Work task |
Count every line in the data below where "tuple" occurs, then state that number and nothing more.

Data provided |
☆ ☆ ☆ ☆ ☆ ☆ ☆
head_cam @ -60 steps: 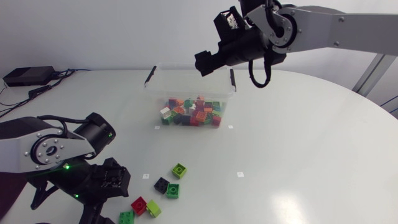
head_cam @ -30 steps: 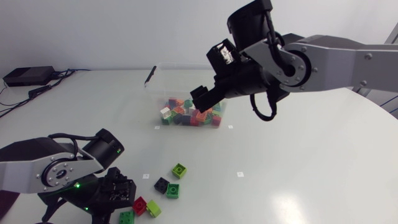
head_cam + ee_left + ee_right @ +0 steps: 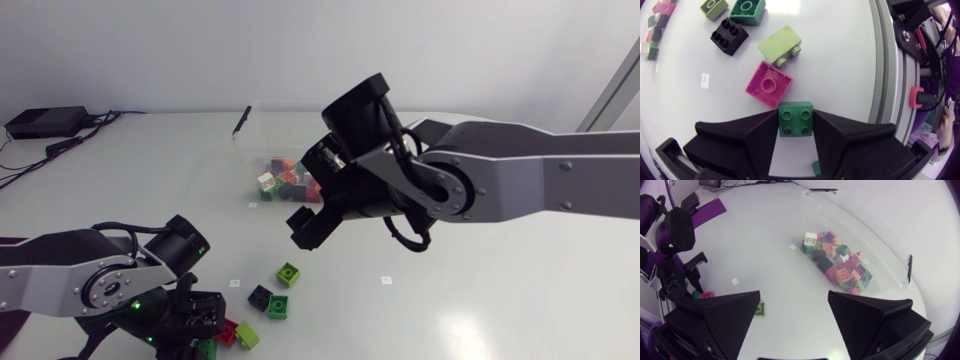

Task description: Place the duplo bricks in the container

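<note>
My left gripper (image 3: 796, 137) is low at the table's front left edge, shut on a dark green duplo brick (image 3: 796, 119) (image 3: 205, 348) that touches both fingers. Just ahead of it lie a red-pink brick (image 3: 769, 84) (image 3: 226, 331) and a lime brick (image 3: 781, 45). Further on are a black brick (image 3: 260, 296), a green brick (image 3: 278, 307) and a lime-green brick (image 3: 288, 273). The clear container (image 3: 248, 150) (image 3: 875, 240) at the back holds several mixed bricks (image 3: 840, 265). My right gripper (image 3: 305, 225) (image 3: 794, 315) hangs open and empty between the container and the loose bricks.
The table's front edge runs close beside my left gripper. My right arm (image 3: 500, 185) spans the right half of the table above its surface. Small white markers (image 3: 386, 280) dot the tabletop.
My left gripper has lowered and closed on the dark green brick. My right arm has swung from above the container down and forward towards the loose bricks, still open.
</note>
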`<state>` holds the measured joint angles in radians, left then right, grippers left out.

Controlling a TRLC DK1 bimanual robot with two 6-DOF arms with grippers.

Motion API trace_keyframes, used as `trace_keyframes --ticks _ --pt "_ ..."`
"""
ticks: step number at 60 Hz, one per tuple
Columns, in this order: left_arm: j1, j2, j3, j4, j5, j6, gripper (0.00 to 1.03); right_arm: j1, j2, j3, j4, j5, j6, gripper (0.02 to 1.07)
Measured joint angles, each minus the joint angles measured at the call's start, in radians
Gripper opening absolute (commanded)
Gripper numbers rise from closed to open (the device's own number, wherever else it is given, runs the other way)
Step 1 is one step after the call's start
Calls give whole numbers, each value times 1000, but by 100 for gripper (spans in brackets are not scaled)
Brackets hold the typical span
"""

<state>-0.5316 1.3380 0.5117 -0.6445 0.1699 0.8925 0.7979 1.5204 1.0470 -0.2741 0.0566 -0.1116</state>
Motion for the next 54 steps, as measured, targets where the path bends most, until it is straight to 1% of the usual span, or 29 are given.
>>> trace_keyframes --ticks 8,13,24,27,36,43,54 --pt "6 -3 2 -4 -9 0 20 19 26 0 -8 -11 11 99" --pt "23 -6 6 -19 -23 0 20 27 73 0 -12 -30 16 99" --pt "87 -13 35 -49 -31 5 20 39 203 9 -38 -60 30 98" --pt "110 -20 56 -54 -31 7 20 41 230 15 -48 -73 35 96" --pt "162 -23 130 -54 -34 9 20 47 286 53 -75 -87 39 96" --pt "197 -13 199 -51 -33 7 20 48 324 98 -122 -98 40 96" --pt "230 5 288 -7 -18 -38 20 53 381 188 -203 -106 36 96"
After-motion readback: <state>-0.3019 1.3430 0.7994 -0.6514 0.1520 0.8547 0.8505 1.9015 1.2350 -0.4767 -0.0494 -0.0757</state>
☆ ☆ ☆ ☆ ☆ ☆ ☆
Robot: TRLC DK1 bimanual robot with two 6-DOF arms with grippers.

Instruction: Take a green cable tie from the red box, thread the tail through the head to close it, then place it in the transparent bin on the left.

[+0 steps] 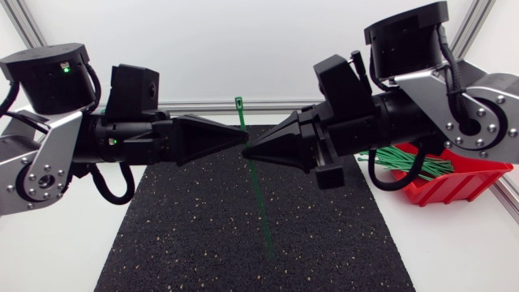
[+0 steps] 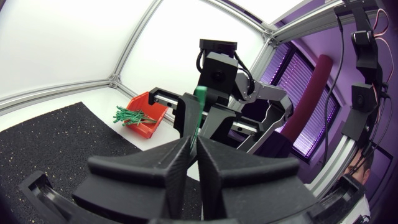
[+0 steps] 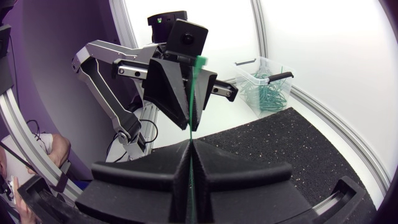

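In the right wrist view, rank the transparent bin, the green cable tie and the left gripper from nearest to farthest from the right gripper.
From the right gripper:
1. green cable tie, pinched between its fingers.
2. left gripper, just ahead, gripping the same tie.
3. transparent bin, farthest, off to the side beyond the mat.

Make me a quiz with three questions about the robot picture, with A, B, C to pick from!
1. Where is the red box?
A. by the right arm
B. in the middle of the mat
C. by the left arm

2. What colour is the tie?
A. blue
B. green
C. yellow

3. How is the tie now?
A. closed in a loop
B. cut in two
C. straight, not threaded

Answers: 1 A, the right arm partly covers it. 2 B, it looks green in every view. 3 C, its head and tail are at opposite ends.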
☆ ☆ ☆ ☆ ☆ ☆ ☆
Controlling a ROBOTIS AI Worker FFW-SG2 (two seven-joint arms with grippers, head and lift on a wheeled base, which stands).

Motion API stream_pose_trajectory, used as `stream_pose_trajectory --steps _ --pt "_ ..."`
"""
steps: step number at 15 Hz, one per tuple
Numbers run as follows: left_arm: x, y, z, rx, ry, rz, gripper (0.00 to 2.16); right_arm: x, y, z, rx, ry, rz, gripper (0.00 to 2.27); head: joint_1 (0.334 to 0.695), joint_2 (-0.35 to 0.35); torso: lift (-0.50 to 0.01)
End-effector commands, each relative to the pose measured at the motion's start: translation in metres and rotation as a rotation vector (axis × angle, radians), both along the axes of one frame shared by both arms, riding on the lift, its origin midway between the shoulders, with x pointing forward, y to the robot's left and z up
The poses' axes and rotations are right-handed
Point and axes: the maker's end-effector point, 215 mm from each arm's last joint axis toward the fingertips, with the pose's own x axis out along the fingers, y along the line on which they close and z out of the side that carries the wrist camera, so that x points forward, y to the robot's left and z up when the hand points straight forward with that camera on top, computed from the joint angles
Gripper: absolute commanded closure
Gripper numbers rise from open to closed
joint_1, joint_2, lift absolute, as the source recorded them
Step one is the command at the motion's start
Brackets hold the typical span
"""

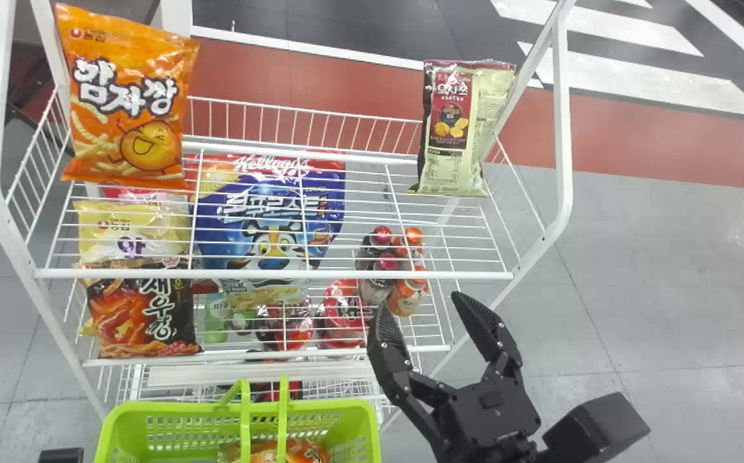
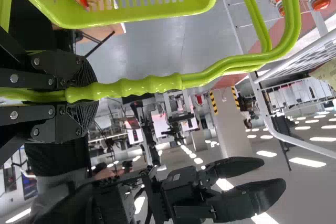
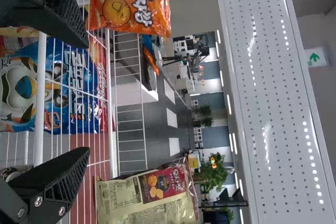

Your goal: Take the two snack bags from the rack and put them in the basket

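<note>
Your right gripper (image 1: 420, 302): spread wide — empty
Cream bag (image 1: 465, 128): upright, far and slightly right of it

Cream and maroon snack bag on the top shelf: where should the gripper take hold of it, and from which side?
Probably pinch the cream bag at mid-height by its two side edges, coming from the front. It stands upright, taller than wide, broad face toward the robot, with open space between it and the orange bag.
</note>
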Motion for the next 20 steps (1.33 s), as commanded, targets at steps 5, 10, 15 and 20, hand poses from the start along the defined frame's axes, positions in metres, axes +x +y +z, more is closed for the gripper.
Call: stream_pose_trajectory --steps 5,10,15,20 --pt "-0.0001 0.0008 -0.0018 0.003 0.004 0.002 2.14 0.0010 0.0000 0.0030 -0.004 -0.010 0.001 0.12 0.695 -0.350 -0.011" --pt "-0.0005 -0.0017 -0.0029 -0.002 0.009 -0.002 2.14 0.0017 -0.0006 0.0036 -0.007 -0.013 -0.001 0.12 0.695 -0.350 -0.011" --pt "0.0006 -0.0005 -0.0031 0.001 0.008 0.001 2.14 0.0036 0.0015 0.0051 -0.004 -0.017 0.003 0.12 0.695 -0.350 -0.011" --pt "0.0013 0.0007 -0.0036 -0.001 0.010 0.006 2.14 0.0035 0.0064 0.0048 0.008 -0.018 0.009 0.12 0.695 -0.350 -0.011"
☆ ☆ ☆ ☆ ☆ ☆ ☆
Task response |
2